▸ **What needs to be done**
Reply with the data below, repeated exactly in full.

▸ **Data for processing**
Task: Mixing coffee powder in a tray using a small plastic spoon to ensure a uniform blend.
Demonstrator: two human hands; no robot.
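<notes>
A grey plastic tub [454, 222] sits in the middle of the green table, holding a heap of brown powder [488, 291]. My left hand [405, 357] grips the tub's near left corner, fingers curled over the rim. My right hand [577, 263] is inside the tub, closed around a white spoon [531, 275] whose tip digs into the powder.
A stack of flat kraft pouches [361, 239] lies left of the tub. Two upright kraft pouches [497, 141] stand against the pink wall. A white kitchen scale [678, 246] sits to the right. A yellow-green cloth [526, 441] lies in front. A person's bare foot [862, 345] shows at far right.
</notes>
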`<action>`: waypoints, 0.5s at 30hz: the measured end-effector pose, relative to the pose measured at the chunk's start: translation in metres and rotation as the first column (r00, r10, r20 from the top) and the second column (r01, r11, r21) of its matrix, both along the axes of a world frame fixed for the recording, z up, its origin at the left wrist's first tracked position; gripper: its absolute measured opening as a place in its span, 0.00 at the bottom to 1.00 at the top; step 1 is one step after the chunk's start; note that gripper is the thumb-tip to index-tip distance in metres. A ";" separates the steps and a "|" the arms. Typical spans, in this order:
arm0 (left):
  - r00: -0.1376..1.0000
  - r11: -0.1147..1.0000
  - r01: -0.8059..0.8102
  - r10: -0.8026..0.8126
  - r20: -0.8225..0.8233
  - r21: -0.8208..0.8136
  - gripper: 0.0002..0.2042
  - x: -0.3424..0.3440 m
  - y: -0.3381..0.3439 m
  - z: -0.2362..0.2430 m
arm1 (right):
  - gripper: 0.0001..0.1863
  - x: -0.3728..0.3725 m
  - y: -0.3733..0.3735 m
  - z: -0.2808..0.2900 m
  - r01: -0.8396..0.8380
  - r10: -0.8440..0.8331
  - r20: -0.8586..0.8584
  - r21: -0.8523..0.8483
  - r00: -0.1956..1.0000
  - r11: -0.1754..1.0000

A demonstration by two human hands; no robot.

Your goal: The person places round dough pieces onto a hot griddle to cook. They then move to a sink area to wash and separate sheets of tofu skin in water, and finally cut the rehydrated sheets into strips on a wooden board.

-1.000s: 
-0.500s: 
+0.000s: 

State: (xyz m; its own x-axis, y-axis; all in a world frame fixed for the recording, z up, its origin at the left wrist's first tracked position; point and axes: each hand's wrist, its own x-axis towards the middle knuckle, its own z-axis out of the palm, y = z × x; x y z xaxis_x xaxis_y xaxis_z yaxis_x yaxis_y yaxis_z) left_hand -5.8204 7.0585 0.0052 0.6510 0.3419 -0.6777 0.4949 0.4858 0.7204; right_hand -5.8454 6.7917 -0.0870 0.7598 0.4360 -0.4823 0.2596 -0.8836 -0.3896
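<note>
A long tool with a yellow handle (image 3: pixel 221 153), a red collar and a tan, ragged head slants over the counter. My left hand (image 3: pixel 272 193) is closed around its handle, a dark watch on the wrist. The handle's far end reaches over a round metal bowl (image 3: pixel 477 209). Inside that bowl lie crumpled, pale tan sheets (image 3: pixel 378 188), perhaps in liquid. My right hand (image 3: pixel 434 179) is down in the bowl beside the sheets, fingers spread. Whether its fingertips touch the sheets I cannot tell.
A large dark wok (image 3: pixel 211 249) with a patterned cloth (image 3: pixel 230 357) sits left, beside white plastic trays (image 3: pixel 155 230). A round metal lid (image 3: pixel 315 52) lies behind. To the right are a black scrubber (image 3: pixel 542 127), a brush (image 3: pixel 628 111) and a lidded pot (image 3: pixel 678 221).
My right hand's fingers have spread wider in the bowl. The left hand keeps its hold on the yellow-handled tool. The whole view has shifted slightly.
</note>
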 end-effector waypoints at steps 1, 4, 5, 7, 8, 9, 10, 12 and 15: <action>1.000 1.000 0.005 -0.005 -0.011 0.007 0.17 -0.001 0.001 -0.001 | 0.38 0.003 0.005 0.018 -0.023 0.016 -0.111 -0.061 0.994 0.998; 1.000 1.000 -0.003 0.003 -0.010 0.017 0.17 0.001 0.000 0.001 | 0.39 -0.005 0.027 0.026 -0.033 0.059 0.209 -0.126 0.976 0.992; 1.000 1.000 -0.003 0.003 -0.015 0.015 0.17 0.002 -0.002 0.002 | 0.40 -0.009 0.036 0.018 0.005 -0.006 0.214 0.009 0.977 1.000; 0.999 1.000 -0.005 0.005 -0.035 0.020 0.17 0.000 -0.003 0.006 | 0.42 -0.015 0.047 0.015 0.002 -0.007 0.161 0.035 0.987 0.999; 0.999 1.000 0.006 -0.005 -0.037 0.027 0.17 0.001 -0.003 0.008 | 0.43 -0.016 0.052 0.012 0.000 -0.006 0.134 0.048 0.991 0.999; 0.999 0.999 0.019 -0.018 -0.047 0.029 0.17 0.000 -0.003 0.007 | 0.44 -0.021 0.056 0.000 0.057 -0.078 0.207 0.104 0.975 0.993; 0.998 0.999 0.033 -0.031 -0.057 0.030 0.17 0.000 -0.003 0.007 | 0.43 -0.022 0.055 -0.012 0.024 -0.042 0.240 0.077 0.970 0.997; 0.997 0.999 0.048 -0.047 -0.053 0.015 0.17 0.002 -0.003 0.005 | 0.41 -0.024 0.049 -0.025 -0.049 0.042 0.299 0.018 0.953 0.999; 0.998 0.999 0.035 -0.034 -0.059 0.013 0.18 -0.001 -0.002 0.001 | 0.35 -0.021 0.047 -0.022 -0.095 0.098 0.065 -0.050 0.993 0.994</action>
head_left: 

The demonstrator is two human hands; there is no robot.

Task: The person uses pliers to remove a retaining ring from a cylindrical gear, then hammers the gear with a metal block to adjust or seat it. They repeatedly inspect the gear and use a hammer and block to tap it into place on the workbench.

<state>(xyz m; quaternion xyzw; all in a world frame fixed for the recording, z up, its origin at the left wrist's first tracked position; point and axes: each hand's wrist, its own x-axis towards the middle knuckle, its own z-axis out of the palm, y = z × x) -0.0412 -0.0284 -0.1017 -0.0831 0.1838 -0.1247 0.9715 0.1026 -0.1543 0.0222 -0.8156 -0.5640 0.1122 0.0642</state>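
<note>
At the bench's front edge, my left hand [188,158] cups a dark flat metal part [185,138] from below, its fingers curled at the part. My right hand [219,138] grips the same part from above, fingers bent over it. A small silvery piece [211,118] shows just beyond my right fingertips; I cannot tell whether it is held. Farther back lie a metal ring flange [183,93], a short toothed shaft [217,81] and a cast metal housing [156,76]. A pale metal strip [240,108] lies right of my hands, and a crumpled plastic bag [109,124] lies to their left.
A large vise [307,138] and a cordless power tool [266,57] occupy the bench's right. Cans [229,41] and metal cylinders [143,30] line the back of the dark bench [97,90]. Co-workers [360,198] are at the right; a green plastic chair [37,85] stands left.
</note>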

▸ **Task response**
Task: Mixing coffee powder in a tray using a small plastic spoon to ensure a uniform blend.
Demonstrator: two human hands; no robot.
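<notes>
A grey plastic tub [454, 222] sits in the middle of the green table, holding a heap of brown powder [488, 291]. My left hand [405, 357] grips the tub's near left corner, fingers curled over the rim. My right hand [577, 263] is inside the tub, closed around a white spoon [531, 275] whose tip digs into the powder.
A stack of flat kraft pouches [361, 239] lies left of the tub. Two upright kraft pouches [497, 141] stand against the pink wall. A white kitchen scale [678, 246] sits to the right. A yellow-green cloth [526, 441] lies in front. A person's bare foot [862, 345] shows at far right.
</notes>
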`<action>`: waypoints, 0.5s at 30hz: the measured end-effector pose, relative to the pose measured at the chunk's start: translation in metres and rotation as the first column (r00, r10, r20 from the top) and the second column (r01, r11, r21) of its matrix, both along the axes of a world frame fixed for the recording, z up, its origin at the left wrist's first tracked position; gripper: its absolute measured opening as a place in its span, 0.00 at the bottom to 1.00 at the top; step 1 is one step after the chunk's start; note that gripper is the thumb-tip to index-tip distance in metres. A ";" separates the steps and a "|" the arms. Typical spans, in this order:
arm0 (left):
  - r00: -0.1376..1.0000
  - r11: -0.1147..1.0000
  - r01: -0.8059..0.8102
  - r10: -0.8026..0.8126
  - r20: -0.8225..0.8233
  - r21: -0.8208..0.8136
  - gripper: 0.0002..0.2042
  - x: -0.3424..0.3440 m
  - y: -0.3381..0.3439 m
  - z: -0.2362..0.2430 m
arm1 (right):
  - gripper: 0.0001..0.1863
  - x: -0.3728..0.3725 m
  - y: -0.3733..0.3735 m
  - z: -0.2808..0.2900 m
  - r01: -0.8396..0.8380
  - r10: -0.8440..0.8331
  - r20: -0.8586..0.8584
  - r21: -0.8523..0.8483
  - r00: -0.1956..1.0000
  - r11: -0.1754..1.0000

A demonstration by two human hands; no robot.

Your goal: The person places round dough pieces onto a hot griddle to cook. They then move to a sink area to wash and separate sheets of tofu skin in water, and finally cut the rehydrated sheets into strips on a wooden board.

-1.000s: 
-0.500s: 
+0.000s: 

State: (xyz m; its own x-axis, y-axis; all in a world frame fixed for the recording, z up, its origin at the left wrist's first tracked position; point and axes: each hand's wrist, its own x-axis towards the middle knuckle, its own z-axis out of the palm, y = z × x; x y z xaxis_x xaxis_y xaxis_z yaxis_x yaxis_y yaxis_z) left_hand -5.8204 7.0585 0.0052 0.6510 0.3419 -0.6777 0.4949 0.4858 0.7204; right_hand -5.8454 6.7917 -0.0870 0.7598 0.4360 -0.4823 0.2596 -0.8836 -0.3896
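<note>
A long tool with a yellow handle (image 3: pixel 221 153), a red collar and a tan, ragged head slants over the counter. My left hand (image 3: pixel 272 193) is closed around its handle, a dark watch on the wrist. The handle's far end reaches over a round metal bowl (image 3: pixel 477 209). Inside that bowl lie crumpled, pale tan sheets (image 3: pixel 378 188), perhaps in liquid. My right hand (image 3: pixel 434 179) is down in the bowl beside the sheets, fingers spread. Whether its fingertips touch the sheets I cannot tell.
A large dark wok (image 3: pixel 211 249) with a patterned cloth (image 3: pixel 230 357) sits left, beside white plastic trays (image 3: pixel 155 230). A round metal lid (image 3: pixel 315 52) lies behind. To the right are a black scrubber (image 3: pixel 542 127), a brush (image 3: pixel 628 111) and a lidded pot (image 3: pixel 678 221).
My right hand's fingers have spread wider in the bowl. The left hand keeps its hold on the yellow-handled tool. The whole view has shifted slightly.
</note>
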 end-effector waypoints at steps 1, 4, 5, 7, 8, 9, 10, 12 and 15: <action>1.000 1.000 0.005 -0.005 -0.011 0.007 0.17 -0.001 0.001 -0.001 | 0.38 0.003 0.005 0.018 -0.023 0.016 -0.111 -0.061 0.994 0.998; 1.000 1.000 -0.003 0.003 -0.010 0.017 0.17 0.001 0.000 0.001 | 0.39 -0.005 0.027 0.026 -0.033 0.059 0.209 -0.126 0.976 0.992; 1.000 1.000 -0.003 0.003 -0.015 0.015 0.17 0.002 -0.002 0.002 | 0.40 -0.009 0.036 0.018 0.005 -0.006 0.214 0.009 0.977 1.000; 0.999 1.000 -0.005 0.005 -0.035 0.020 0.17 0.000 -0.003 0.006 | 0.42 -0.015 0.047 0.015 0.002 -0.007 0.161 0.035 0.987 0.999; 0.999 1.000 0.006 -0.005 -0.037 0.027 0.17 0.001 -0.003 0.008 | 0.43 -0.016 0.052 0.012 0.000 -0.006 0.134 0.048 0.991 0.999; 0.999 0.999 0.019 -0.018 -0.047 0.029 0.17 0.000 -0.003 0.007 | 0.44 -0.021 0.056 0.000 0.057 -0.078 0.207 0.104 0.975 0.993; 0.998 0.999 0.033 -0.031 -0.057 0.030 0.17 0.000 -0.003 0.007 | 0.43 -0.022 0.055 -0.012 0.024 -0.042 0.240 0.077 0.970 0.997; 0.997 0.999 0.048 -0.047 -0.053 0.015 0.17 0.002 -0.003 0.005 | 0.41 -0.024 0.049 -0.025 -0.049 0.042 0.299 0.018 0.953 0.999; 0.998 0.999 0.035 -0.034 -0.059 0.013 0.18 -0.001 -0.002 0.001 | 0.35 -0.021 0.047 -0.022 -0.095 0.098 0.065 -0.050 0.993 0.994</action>
head_left: 

The demonstrator is two human hands; there is no robot.

Task: The person uses pliers to remove a retaining ring from a cylindrical gear, then hammers the gear with a metal block to adjust or seat it. They repeatedly inspect the gear and use a hammer and block to tap it into place on the workbench.

<state>(xyz m; quaternion xyzw; all in a world frame fixed for the recording, z up, its origin at the left wrist's first tracked position; point and axes: each hand's wrist, its own x-axis towards the middle knuckle, its own z-axis out of the palm, y = z × x) -0.0412 -0.0284 -0.1017 -0.0831 0.1838 -0.1247 0.9715 0.1026 -0.1543 0.0222 -0.8156 -0.5640 0.1122 0.0642</state>
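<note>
At the bench's front edge, my left hand [188,158] cups a dark flat metal part [185,138] from below, its fingers curled at the part. My right hand [219,138] grips the same part from above, fingers bent over it. A small silvery piece [211,118] shows just beyond my right fingertips; I cannot tell whether it is held. Farther back lie a metal ring flange [183,93], a short toothed shaft [217,81] and a cast metal housing [156,76]. A pale metal strip [240,108] lies right of my hands, and a crumpled plastic bag [109,124] lies to their left.
A large vise [307,138] and a cordless power tool [266,57] occupy the bench's right. Cans [229,41] and metal cylinders [143,30] line the back of the dark bench [97,90]. Co-workers [360,198] are at the right; a green plastic chair [37,85] stands left.
</note>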

Nothing more remains to be added to this answer.